Gradual slope up to higher passes
Bill Coyle, East Renfrewshire Council's school management officer, has a mission. The authority's target of five or more Standard grade 1-4 passes is already set at 88 per cent, 11 per cent above the national average. Now it is piloting a scheme whereby 5-14 targets are derived from targets set for Standard grade Credit and General passes. Standardised testing of pupils as early as Primary 3 is one way of raising attainment.
"If you are expected to be twice the national average in S4 you have to be the same in S2 and in primary school," says Mr Coyle. "That means the learning gradient should be turned up in primary, so that it's a case of a smoother gradient leading up to Standard grades and Higher Still, rather than a shallow rise and a sudden leap, especially for Highers."
Maintaining the differential means 90 per cent of primary pupils achieving their 5-14 levels in reading, writing and mathematics, which is 10 per cent above national targets.
"It's unfair to set easy targets and, given our track record to date, we should be able to make a better contribution to national targets than, for example, an area like Glasgow with an average clothing grant of around 50 per cent," says Mr Coyle.
This is not to say that East Renfrewshire does not have pockets of deprivation, as John Wilson, the head of services, point outs.
"While we are going for a 90 per cent average for primary schools, with some individual school targets being as high as 97 per cent, there are schools like Carlibar primary (linked to Barrhead High School) where there is a clothing grant of 86 per cent and their target has been set at 70 per cent.
"That said, it is my firm belief that good practice - no matter where you are - will always produce results."
One example of this, says Mr Coyle, is St John's Primary in Barrhead which, despite being in an area of deprivation (clothing grant of 39 per cent), is achieving above both the national and the local authority set targets.
"You have to compare like with like. It's well ahead of similar schools. Why? Because it is a well-managed school, which shows good leadership and a hardworking staff.
"The benefit of our standardised tests is that we can indentify best practice like this and spread it, bearing in mind that it is unfair if deprived schools are not benchmarked against similar schools.
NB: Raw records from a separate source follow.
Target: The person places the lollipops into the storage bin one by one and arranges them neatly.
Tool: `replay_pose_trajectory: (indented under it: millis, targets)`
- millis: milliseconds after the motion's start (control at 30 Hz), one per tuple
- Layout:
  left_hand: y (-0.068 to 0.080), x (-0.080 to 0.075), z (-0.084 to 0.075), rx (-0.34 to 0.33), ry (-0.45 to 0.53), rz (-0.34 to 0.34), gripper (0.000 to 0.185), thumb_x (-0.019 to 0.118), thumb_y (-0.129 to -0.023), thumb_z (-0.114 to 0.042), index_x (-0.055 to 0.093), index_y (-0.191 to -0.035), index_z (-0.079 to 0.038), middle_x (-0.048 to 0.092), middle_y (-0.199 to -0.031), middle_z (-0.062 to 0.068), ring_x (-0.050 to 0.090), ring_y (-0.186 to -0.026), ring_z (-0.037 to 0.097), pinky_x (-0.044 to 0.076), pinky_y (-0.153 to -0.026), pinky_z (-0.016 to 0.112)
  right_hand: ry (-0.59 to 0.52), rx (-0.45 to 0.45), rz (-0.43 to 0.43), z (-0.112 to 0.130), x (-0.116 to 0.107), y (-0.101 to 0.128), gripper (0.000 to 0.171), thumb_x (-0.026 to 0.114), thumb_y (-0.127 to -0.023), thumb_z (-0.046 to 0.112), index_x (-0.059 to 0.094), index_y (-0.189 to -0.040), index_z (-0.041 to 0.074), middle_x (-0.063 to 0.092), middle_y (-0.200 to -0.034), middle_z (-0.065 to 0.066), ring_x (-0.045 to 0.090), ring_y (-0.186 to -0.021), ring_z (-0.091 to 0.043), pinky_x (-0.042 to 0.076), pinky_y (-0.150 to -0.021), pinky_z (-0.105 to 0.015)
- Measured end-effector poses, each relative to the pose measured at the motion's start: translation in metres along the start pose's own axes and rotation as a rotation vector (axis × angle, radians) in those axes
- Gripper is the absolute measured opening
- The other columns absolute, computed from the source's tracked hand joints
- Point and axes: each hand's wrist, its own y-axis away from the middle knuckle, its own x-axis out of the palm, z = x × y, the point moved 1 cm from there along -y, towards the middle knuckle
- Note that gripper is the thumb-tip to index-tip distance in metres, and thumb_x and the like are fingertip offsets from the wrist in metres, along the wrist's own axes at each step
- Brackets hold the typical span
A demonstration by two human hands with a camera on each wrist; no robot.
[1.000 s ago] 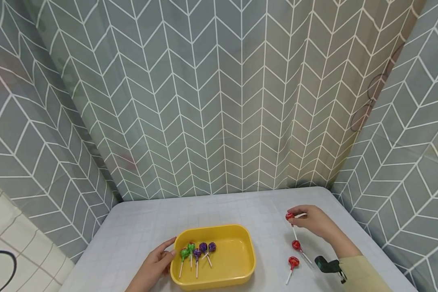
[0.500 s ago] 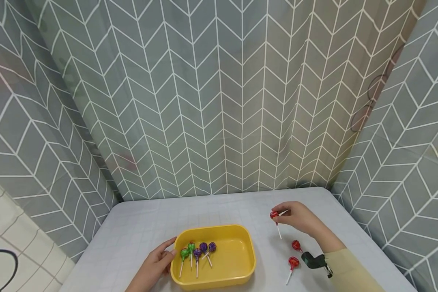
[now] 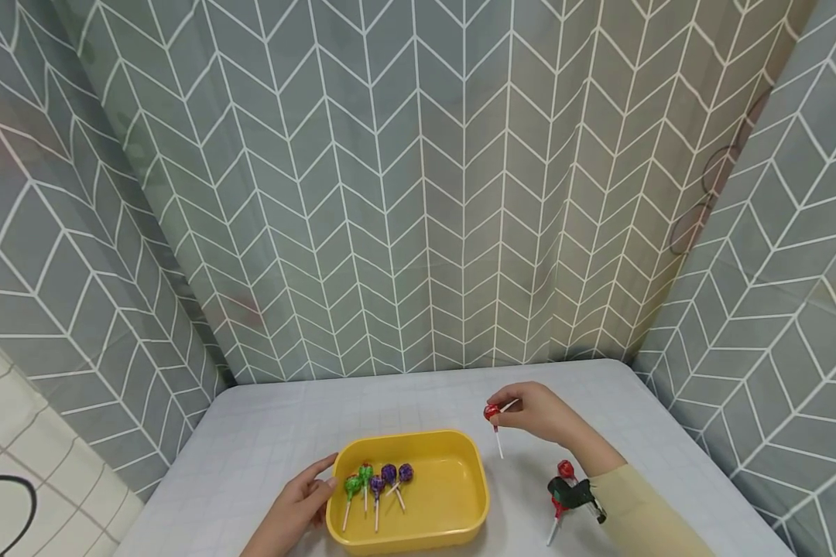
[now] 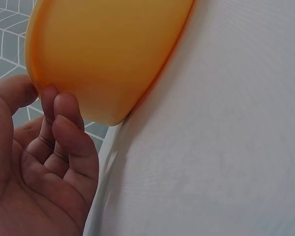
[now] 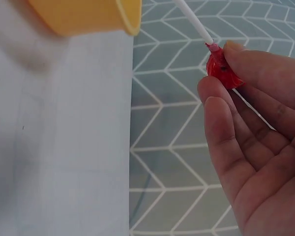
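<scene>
In the head view a yellow plastic tray (image 3: 453,495) stands on the table, with green lollipops (image 3: 352,484) and purple lollipops (image 3: 388,473) lying in its left half. My left hand (image 3: 296,503) holds the tray at its left side, fingertips against the outer wall in the left wrist view. To the right of the tray and above the table, my right hand (image 3: 532,418) pinches a red lollipop (image 5: 221,69) by its wrapped head between thumb and fingers. The white stick points down in the head view.
Two more red lollipops lie on the table at the right; one red lollipop (image 3: 566,469) shows its head, the other is partly covered by the black wrist device (image 3: 573,493). A grey patterned curtain (image 3: 390,193) rises behind the white table (image 3: 279,410).
My right hand has carried the red lollipop leftward from beside the other red ones to near the tray's far right corner. The left hand and the tray have stayed in place.
</scene>
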Motion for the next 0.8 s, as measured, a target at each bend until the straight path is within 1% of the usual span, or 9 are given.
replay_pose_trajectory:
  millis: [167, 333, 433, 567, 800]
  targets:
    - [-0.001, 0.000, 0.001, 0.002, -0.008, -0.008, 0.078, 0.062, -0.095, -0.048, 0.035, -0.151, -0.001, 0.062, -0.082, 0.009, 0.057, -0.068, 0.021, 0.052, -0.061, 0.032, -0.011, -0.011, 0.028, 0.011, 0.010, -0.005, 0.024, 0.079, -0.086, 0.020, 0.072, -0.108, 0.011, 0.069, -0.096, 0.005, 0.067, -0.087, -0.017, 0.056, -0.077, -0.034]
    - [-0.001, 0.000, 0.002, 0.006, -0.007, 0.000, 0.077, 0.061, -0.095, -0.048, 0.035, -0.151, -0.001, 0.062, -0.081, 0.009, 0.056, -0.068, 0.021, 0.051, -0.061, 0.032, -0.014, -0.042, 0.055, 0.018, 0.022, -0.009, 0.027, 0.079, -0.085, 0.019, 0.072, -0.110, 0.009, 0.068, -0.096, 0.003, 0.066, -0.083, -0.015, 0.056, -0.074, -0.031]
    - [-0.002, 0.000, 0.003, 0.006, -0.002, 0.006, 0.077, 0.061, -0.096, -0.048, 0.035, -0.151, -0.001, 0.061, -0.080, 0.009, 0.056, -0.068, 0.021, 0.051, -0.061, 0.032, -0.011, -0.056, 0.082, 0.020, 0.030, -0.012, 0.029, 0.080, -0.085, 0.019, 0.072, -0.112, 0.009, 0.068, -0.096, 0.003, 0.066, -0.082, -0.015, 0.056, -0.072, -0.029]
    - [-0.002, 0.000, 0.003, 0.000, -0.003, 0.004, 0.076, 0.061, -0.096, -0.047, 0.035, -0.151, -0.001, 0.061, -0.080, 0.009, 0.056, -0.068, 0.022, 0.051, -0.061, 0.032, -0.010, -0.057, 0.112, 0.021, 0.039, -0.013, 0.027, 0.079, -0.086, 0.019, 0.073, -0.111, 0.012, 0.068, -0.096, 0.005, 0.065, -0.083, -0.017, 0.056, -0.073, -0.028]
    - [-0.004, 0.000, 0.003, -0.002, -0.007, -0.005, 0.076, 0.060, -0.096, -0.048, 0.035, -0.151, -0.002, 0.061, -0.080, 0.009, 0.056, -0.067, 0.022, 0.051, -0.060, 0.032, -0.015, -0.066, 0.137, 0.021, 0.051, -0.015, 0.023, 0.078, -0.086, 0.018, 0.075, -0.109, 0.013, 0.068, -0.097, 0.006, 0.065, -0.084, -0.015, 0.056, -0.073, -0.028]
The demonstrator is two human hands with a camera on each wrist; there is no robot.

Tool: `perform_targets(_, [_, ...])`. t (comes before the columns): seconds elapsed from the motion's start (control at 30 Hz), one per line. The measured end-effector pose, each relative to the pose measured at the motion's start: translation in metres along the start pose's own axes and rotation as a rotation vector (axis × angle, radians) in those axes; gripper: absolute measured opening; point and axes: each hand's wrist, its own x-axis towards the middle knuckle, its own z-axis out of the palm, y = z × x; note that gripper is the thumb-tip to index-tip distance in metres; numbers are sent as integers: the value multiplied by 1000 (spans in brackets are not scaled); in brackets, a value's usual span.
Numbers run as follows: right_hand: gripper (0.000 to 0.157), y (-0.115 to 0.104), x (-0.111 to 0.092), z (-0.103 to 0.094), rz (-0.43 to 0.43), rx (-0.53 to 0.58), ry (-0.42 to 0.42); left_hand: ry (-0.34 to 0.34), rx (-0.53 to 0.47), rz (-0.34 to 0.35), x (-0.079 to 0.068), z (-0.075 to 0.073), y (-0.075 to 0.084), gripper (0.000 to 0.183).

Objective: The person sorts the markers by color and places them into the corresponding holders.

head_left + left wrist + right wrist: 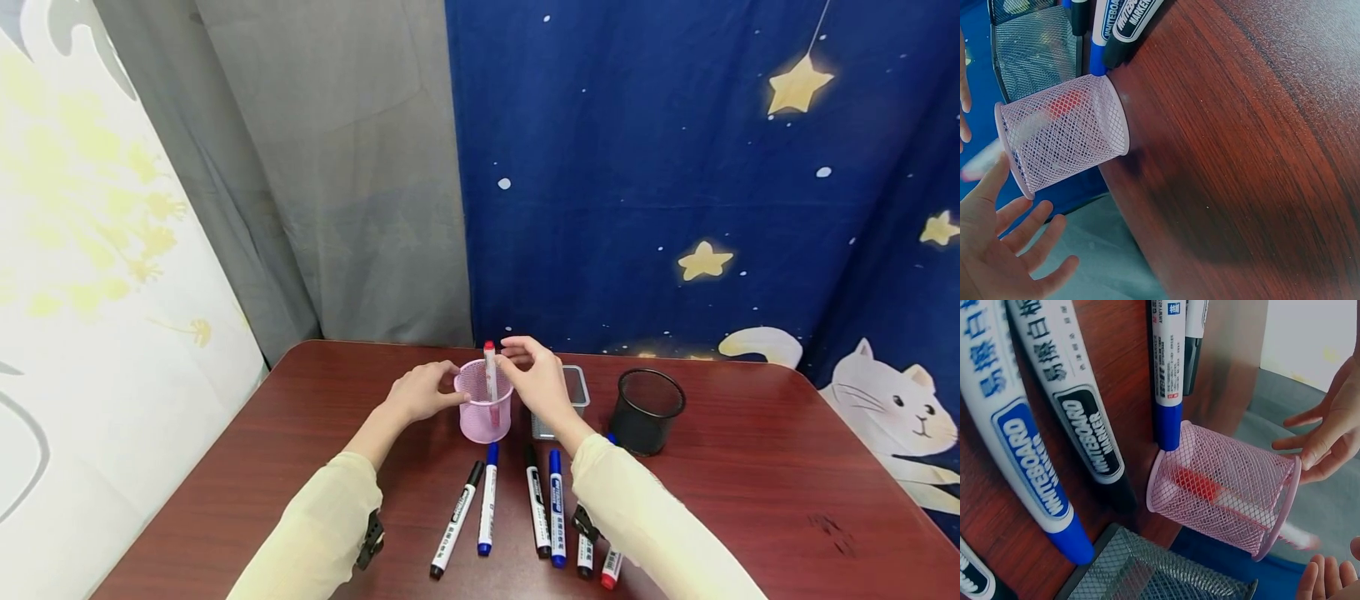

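Note:
A pink mesh pen cup (474,427) stands upright towards the back of the table. Inside it a red-capped whiteboard marker (491,371) leans, its top end sticking up past the rim. My left hand (422,392) is at the cup's left side, thumb and index fingertip touching the rim, the other fingers spread loosely in the left wrist view. To the right of the marker, my right hand (542,382) hovers with relaxed fingers beside its upper end. A gap shows between those fingers and the marker (1297,536) in the right wrist view.
Beside the pink cup stands a rectangular mesh holder (577,385), partly hidden by my right hand. A round black mesh cup (643,417) is farther right. Several black, blue and red markers, including a black one (457,521) and a blue one (487,508), lie in front.

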Motion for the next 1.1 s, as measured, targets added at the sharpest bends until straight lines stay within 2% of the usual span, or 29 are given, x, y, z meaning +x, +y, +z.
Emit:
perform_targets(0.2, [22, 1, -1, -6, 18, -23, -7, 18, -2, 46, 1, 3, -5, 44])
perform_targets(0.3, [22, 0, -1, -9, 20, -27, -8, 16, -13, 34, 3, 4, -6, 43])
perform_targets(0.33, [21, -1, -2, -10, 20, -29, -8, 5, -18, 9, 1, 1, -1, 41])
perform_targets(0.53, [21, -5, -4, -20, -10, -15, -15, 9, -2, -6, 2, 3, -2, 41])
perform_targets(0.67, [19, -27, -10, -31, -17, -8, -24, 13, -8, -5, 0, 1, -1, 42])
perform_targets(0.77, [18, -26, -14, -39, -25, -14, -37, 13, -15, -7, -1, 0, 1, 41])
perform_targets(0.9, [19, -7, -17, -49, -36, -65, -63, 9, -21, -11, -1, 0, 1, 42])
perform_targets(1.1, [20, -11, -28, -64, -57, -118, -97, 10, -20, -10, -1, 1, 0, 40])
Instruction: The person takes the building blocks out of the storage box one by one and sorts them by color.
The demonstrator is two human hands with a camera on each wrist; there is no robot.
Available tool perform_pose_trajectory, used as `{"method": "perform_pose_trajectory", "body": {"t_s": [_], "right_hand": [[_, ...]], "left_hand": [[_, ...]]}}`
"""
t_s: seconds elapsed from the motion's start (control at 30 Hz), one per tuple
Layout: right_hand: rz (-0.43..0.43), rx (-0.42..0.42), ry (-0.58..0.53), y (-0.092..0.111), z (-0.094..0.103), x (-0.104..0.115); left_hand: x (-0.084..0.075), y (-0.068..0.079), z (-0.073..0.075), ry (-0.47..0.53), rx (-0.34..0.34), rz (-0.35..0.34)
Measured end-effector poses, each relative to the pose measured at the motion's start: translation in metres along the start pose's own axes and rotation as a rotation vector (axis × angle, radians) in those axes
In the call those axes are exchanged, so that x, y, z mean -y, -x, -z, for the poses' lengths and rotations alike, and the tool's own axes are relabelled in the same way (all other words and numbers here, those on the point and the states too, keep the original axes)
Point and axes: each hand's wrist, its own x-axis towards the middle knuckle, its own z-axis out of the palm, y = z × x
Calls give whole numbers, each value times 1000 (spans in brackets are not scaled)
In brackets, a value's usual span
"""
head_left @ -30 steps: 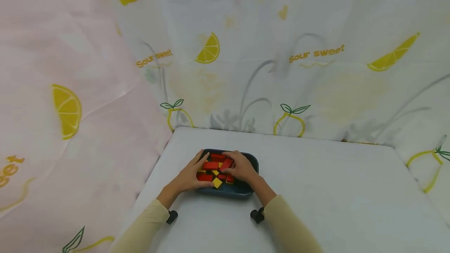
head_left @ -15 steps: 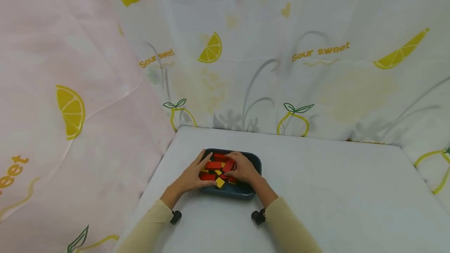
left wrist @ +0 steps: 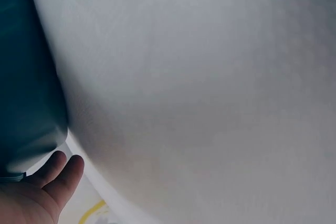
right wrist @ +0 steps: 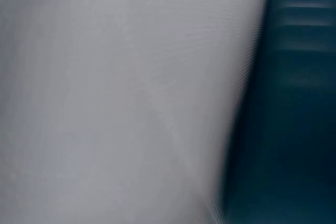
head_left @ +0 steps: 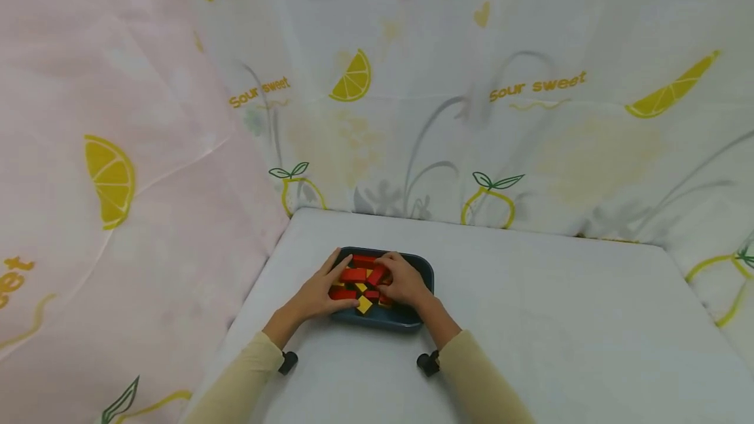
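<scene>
A dark blue tray (head_left: 377,324) on the white table holds red and yellow blocks, crowded toward its left part. My right hand (head_left: 406,281) reaches in over the right side and pinches a slanted red block (head_left: 377,274) between thumb and fingers. Over the tray's left end lies my left hand (head_left: 315,294), its fingers spread and straight. Its thumb lies along the near blocks, by a yellow block (head_left: 364,305) and a red block (head_left: 343,294). Another red block (head_left: 353,275) lies between the hands. In the left wrist view, two left fingers (left wrist: 65,182) show beside the tray's outer wall (left wrist: 31,87).
The white table (head_left: 530,319) extends far to the right of the tray. Lemon-print cloth (head_left: 412,84) hangs behind and along the left. A small black wrist camera (head_left: 287,363) sits under the left wrist, another camera (head_left: 428,364) under the right. The right wrist view is blurred.
The slanted red block in my right hand has shifted slightly left against the others. My left hand has stayed in place on the tray. The head view has swayed a little.
</scene>
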Motion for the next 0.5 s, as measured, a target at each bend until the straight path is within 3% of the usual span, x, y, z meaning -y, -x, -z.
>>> {"method": "perform_pose_trajectory", "body": {"t_s": [0.2, 0.5], "right_hand": [[-29, 8, 42, -2, -2, 3], [-41, 17, 227, -1, -4, 7]], "left_hand": [[-1, 1, 1, -4, -7, -5], [-3, 2, 1, -8, 2, 12]]}}
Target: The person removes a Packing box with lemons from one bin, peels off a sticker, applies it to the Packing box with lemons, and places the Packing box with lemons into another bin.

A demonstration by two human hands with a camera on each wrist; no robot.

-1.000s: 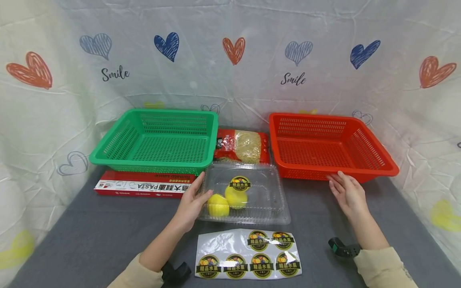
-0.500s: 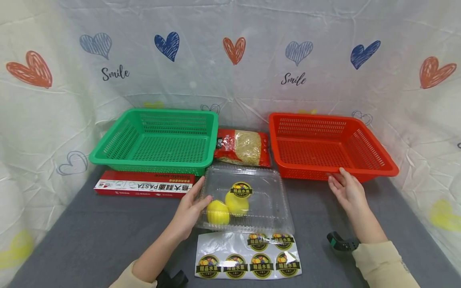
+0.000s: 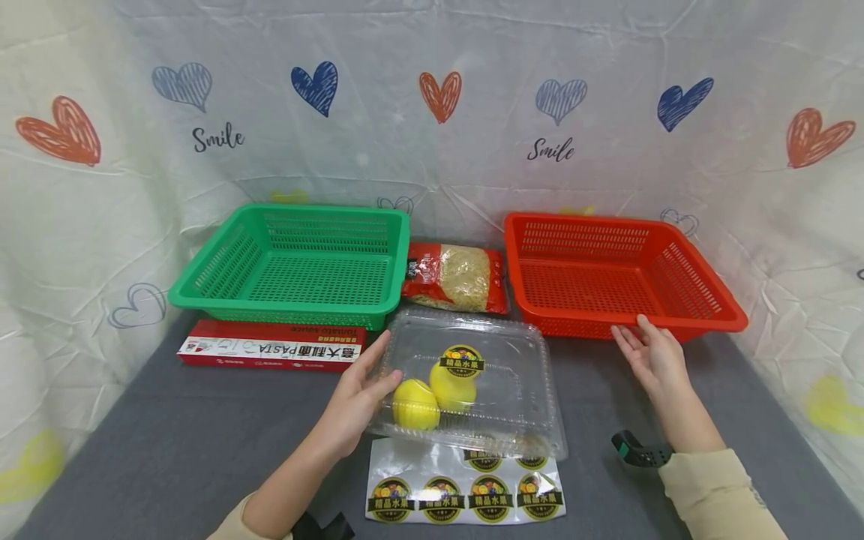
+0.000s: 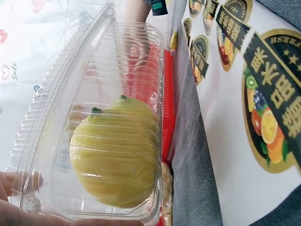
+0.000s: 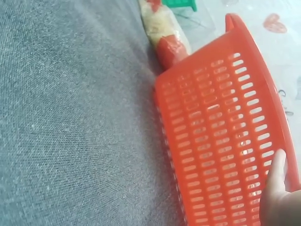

"Using S4 attainment to set targets at earlier stages, we have a system of standardised testing which is used for P3, P5, P7 and S2, each key stage of 5-14. We give a test in reading, spelling, maths and this year for the first time in writng."
The primary tests are given in February, the S2 tests at Easter to prepare the pupils for transfer into S3 Standard grade course work. The authority has been testing at P5 for three years and for two years at the other stages.
"It provides good management information for benchmarking and assessing teaching and learning because you get an individual profile of each pupil," says Mr Coyle. "It provides robust information for senior management, for class teachers, parents and pupils."
He continues: "For the primary tests we use both commercial, national tests and our own standardised tests developed in liaison with Edinburgh University and in close consultation with head and class teachers.
"Ideally, it would be best to have off-the-shelf national benchmark tests and I think they'll come eventually. We would like to benchmark outwith as well as across our authority. It's targets that drive up attainment," he says.
The standardised tests are processed and marked centrally by volunteer (paid) teachers. They are delivered by senior school management rather than the class teacher ("to make the testing more independent"), but in an informal way to get a better measure of potential. It is, says Mr Coyle, better that the youngsters don't know they are being tested.
Mr Wilson says: "We think our system is more objective and provides evidence which you maybe don't get if each school is selecting its own tests from a bank where the teacher can choose within a range of easier or more difficult tests depending on what level they think the class is at. We test the pupils' potential and not the teachers' expectations.
"Our figures are more accurate than Government ones, because they're more objective and the information you can extrapolate is more accurate.
"We'll always be 10 points above the national figure, but we don't choose the national figure. It's flawed. It's pulled out of a hat, whereas we believe in our authority figure. We have a justifiable framework to set our targets.
"In any case, it is authorities who should be set targets by the Government and not individual schools directly," he says.
Mr Coyle says there is now "a greater focus on core skills" because of this system of standardised testing. "The primary schools and primary specialists are now looking more closely at course content and how we deliver in the classroom within the 5-14 guidelines, and the national concern with writing has led us to introduce writing tests this year."
"We've had a very positive response from senior management, from teachers and from parents," says Mr Wilson. "Parents wanted sharper information on their children's progress in key basic skills and now we are enabling the schools to provide this."